RECORDED INFORMATION:
= = = = =

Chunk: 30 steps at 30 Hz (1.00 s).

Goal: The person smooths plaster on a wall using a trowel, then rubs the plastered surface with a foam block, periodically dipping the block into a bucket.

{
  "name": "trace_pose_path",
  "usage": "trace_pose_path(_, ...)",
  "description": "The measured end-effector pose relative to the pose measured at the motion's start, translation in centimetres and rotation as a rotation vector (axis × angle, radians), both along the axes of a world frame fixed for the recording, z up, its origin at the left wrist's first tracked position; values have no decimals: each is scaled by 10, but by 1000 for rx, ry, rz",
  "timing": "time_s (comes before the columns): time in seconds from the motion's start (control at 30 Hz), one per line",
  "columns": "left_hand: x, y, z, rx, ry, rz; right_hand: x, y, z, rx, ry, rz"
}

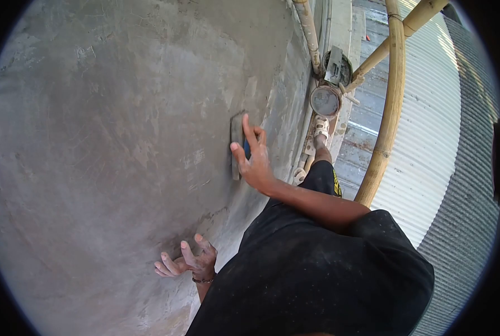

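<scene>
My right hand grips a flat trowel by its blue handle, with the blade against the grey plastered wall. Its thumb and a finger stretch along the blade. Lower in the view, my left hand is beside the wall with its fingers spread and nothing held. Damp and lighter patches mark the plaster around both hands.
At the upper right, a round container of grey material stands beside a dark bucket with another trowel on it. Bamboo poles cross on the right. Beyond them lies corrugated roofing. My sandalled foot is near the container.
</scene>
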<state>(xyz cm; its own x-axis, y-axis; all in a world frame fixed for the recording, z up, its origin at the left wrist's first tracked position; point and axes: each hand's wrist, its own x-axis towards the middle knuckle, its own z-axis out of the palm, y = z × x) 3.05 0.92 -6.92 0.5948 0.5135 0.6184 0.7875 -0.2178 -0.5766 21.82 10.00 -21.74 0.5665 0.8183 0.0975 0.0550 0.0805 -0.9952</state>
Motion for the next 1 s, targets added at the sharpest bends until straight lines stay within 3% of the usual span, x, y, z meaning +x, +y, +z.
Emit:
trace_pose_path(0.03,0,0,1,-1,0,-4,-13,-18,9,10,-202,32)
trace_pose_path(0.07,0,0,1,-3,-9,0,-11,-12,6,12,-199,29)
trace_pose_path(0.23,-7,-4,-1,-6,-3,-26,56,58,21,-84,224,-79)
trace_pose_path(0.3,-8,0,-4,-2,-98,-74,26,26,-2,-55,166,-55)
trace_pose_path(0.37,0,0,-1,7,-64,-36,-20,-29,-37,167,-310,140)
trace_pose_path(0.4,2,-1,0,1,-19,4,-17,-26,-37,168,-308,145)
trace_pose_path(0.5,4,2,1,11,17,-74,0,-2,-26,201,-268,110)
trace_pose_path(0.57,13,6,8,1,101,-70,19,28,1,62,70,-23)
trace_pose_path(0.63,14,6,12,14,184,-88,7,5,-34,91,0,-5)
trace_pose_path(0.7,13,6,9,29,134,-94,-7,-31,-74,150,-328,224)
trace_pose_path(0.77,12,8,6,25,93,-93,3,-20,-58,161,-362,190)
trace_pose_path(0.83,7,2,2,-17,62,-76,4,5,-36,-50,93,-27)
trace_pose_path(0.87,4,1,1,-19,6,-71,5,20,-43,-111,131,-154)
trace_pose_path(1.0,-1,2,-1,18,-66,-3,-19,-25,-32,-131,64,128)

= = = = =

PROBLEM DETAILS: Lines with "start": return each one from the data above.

WRITTEN REPLY:
  "description": "The measured end-effector pose relative to the pose measured at the motion's start, translation in centimetres and rotation as a rotation vector (axis × angle, radians), both along the axes of a world frame fixed for the recording, z up, its origin at the left wrist's first tracked position; values have no decimals: each is scaled by 10, but by 1000 for rx, ry, rz",
  "timing": "time_s (comes before the columns): time in seconds from the motion's start (control at 30 Hz), one per line",

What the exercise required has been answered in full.